14/12/2012


Noël en famille
 
Au moment où j’écris ces lignes, il est beaucoup question de famille dans les médias.
 Famille politique qui se déchire, famille européenne en sursis, familles monoparentales qui se tournent vers les restos du cœur, familles homosexuelles qui désirent se marier. Celles-ci réclament une égalité de droits et par le fait même une loi reconnaissant leur union au titre de mariage. Elles s’insurgent contre la position de certains officiers de l’état civil, dont des maires qui opposent la clause de conscience à l’application de cette future loi. Elles soupçonnent également les tenants arriérés de la tradition chrétienne de fonder leurs arguments sur une sournoise homophobie.
 Certains, relisant un peu rapidement les propos de Michel Serres et les textes évangéliques de la naissance de Jésus ajoutent :
 - « Qui le premier a bouleversé l’ordre de la nature que vous dites vouloir respecter en matière familiale ? N’est-ce pas Celui qui se dit né d’une vierge-mère et adopté par un père qui n’en est pas un !
- Qui a dit  «Ma mère et mes frères se sont ceux qui écoutent la Parole de Dieu et qui la mettent en pratique » ?!
- Enfin, n’est-ce pas votre Jésus qui sur la Croix a confié sa mère à St Jean : « Mère, voici ton Fils, Fils voici ta mère » ?
La contre-attaque est rude ! Autrement plus provocante qu’un barrage de seins nus pointés sur les défenseurs des droits de l’enfant à avoir un père et une mère.
Faut-il répondre ? Le risque est grand de laisser croire, une fois de plus, que l’Eglise ne s’intéresse qu’aux questions sexuelles. Mais, ici, l’enjeu est autre. Il concerne la conception même de la société dans le sens premier du terme. D’ailleurs, les catholiques sont loin d’être les seuls concernés ; d’autres aussi  s’interrogent ouvertement.
La fête de Noël et celle de la Sainte famille peuvent nous suggérer quelques remarques.
Tout d’abord, il faut noter que l’enfant de Bethléem a eu un père et une mère. On aurait pu se contenter de Marie comme « référent parental », d’autant qu’à cette époque la famille élargie subvenait aux besoins des orphelins. Le Dieu-Père s’est soumis à la loi de son peuple qui exigeait un père légal pour l’enfant.
Cette brèche faite dans l’ordre naturel par une naissance virginale n’a pas pour but de démolir la nature de l’homme ou de la femme, mais d’en indiquer la finalité ultime. Oui, nous sommes appelés, et la famille avec nous, à une création nouvelle, à une terre renouvelée, non pas sur les ruines de ce monde mais plutôt par une conversion, une transfiguration de la réalité qui est la nôtre. Dans cet ordre de choses, la Résurrection ne supprime pas la mort mais la transforme.
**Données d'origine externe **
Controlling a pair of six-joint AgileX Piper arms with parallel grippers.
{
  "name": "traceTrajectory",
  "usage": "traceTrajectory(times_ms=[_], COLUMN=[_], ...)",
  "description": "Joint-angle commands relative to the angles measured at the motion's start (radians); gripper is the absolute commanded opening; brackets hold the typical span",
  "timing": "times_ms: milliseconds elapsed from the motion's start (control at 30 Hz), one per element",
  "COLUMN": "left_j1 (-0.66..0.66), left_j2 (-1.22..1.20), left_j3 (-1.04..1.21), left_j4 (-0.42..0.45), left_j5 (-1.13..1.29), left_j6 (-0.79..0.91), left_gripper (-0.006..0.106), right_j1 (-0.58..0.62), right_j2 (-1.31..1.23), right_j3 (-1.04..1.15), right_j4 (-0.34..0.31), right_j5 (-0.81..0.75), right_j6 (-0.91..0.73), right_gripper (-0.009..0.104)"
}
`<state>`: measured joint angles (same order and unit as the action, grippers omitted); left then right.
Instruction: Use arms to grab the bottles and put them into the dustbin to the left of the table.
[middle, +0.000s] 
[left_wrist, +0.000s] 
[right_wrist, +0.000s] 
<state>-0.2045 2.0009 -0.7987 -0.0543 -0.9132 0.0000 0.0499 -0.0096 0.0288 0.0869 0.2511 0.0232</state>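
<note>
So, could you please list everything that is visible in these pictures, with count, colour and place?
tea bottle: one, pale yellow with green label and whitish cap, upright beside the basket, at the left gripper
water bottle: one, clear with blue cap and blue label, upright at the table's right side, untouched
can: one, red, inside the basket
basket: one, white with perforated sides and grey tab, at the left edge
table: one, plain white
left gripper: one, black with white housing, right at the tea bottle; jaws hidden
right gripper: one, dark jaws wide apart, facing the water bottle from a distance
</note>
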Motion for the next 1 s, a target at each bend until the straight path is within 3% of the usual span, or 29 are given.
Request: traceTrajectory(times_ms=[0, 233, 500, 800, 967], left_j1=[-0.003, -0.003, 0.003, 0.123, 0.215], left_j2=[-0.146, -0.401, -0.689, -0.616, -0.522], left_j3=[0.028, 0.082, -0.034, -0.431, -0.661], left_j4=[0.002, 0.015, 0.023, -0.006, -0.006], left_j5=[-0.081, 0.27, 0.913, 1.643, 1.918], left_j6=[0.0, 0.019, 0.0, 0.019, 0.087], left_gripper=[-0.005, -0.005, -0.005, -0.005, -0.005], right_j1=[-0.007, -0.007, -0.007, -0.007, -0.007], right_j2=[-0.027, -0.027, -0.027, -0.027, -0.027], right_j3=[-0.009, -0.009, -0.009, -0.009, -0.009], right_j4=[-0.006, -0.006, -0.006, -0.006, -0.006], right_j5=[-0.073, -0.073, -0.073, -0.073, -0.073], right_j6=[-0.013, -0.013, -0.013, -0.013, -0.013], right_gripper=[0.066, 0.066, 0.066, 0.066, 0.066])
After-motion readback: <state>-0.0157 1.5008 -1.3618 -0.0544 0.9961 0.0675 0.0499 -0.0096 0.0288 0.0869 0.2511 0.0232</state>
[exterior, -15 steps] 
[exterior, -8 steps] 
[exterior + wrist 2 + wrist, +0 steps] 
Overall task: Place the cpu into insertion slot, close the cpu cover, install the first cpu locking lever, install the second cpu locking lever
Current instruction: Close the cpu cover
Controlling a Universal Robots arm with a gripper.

Enfin, on peut noter aussi que cette nouvelle famille se fait sur un fond de  relations chastes et respectueuses, aux antipodes de ces affirmations péremptoires de droit à l’enfant et de refus de la différence, revendiquée pourtant en d’autres temps par les mêmes voix.
 Acceptons simplement qu’il y ait des façons bien différentes pour tous les humains, hétéros ou homos, croyants ou incroyants, blancs ou noirs, de se retrouver un jour dans une même famille, puisque c’est le but que le Concile Vatican II assigne à l’Eglise. Mais ne brouillons à plaisir les chemins pour y parvenir. On peut envisager des unions qui donnent les mêmes droits à tous, mais l’enfant ne peut pas être un droit comme celui de manifester et le mariage reste l’union d’un homme et d’une femme. L’enfant est un don. Il a fallu des siècles pour que les hommes comprennent qu’ils n’avaient pas tous les droits sur leur progéniture. Abraham lui-même a dû arrêter son bras meurtrier en apprenant qu’Isaac avait aussi un autre Père.
 Nous ne sommes pas encore de ces anges qui formaient la chorale de la Nativité. Et de toute façon, si chaque enfant a son ange gardien, il a bien besoin d’un père et d’une mère.